# Introduction to Regression

## Introduction

In this lab you will learn to apply linear regression modules using the Python scikit-learn package. In particularly;

1. Understand the basics of applying regression models for prediction. 
2. Evaluate the performance of regression models. 
2. Apply a recipe for using scikit-learn to define, train and test machine learning models. 

## Overview of regression

The method of regression is one of the oldest and most widely used analytics methods. The goal of regression is to produce a model that represents the ‘best fit’ to some observed data. Typically the model is a function describing some type of curve (lines, parabolas, etc.) that is determined by a set of parameters (e.g., slope and intercept). “Best fit” means that there is an optimal set of parameters according to an evaluation criteria we choose.

A regression models attempt to predict the value of one variable, known as the **dependent variable**, **response variable** or **label**, using the values of other variables, known as **independent variables**, **explanatory variables** or **features**. Single regression has one label used to predict one feature. Multiple regression uses two or more feature variables. 

In mathematical form the goal of regression is to find a function of some features $X$ which predicts the label value $y$. This function can be written as follows:

$$\hat{y} = f(X)$$

The challenge in regression is to **learn** the function $f(X)$ so that the predictions of $\hat{y}$ are accurate. In other word, we train the model to minimize the difference between our predicted $\hat{y}$ and the known label values $y$. In fact, the entire field of **supervised learning** has this goal 

Many machine learning models, including some of the latest deep learning methods, are a form of regression. There methods often suffer from the same problems, including overfitting and mathematically unstable fitting methods. 

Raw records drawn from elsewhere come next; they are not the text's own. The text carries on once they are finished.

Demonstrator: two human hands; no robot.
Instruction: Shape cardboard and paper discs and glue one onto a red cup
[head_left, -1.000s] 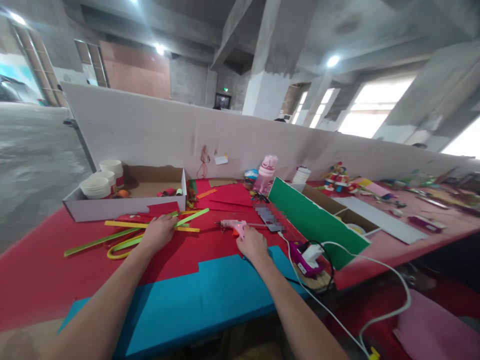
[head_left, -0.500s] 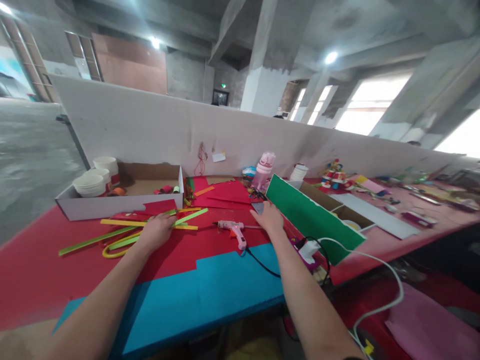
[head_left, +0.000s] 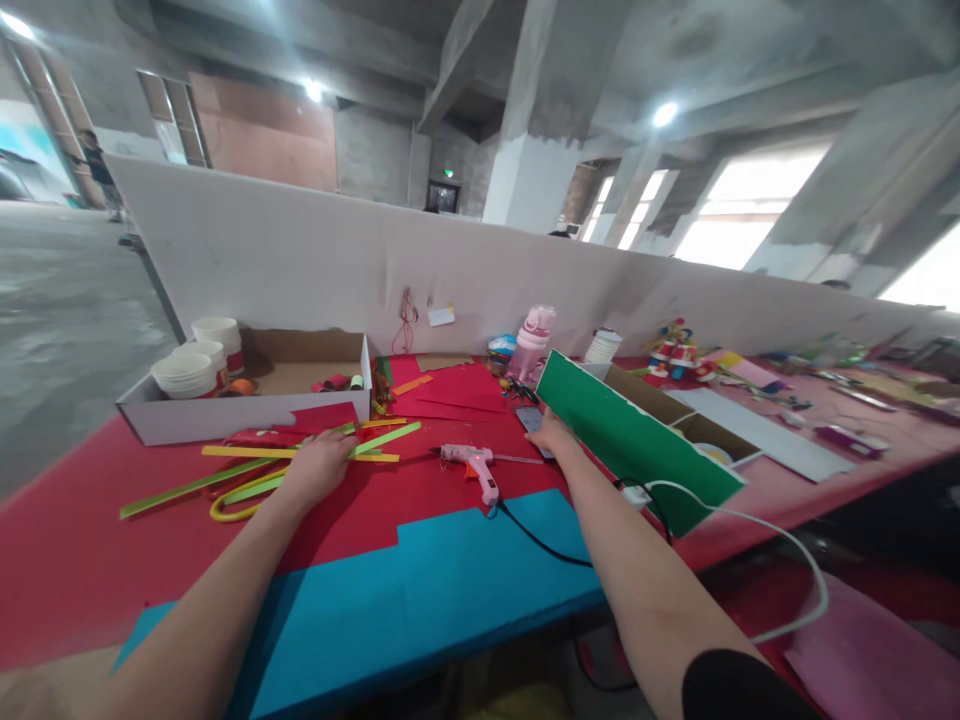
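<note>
My left hand (head_left: pixel 319 468) lies palm down over a loose pile of yellow and green paper strips (head_left: pixel 244 453), its fingers stretched forward. A bent yellow loop (head_left: pixel 225 510) sticks out beside the wrist. Against the green board (head_left: pixel 637 440) of a box, my right hand (head_left: pixel 553 436) reaches forward with thumb and fingers apart. Its thumb is at the edge of a flat grey object, phone-like in shape (head_left: pixel 529 418); some fingertips are hard to make out. Between my hands a pink hot glue gun (head_left: pixel 474 466) rests on red paper, a glue stick at its rear.
Blue sheets (head_left: pixel 480 555) cover the table's front edge. A white box (head_left: pixel 240 425) with paper cups (head_left: pixel 184 372) stands at left. Behind are a pink bottle (head_left: pixel 531 345) and red paper (head_left: pixel 457 385). A white cable (head_left: pixel 795 545) loops down at right. A partition (head_left: pixel 315 250) closes the back.
My right hand has drawn slightly back and right, uncovering more of the grey object. My left hand stays on the strips. The view has shifted slightly.
</note>
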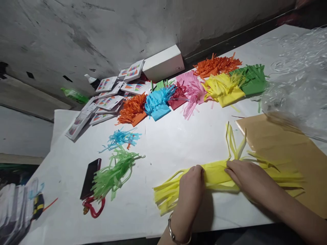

### Overview of linear regression

In this lab, you will work with linear regression models. Linear regression are a foundational form of regression. Once you understand a bit about linear regression you will know quite a lot about machine learning in general.  

The simplest case of linear regression is know as **single regression**, since there is a single feature. The function $f(X)$ is **linear in the model coefficients**. For a single vector of features $x$ the linear regression equation is written as follows:

$$\hat{y} = a \cdot x + b$$

The model coefficients are $a$, which we call the **slope** and $b$, which we call the **intercept**. Notice that this is just the equation of a straight line for one variable. 

But, what are the best values of $a$ and $b$? In linear regression, $a$ and $b$ are chosen to minimize the squared error between the predictions and the known labels. This quantity is known as the **sum squared error** or SSE. For $n$ **training cases** the SSE is computed as follows:

$$MSE = \sum_{i=1}^n \big( f(x_i) - y_i \big)^2\\
= \sum_{i=1}^n \big( \hat{y}_i - y_i \big)^2\\
= \sum_{i=1}^n \big( a \cdot x_i + b - y_i \big)^2$$

The approach to regression that minimizes SSE is know as the **method of least squares**.

### Execute a first linear regression example 

With this bit of theory in mind, you will now train and evaluate a linear regression model. In this case you will use simulated data, which means that you can compare the computed results to the known properties of the data. 

As a first step, execute the code in the cell below to load the packages you will need to run the rest of this notebook. 

In [None]:
## Import packages
import numpy as np
import numpy.random as nr
import matplotlib.pyplot as plt
import sklearn.model_selection as ms
import sklearn.metrics as sklm
from sklearn import preprocessing
from sklearn import linear_model
import scipy.stats as ss
import seaborn as sns
import math

# make plots appear inline in the notebook
%matplotlib inline 

The code in the cell below simulates the data and plots the result. The data has the following properties:

- The `x` variable is uniformly distributed between 0.0 and 10.0.
- The `y` variable equals the `x` variable plus a Normally distributed random component. As a result, for the un-scalled data, the slope coefficient should be 1.0 and the intercept 0.0. 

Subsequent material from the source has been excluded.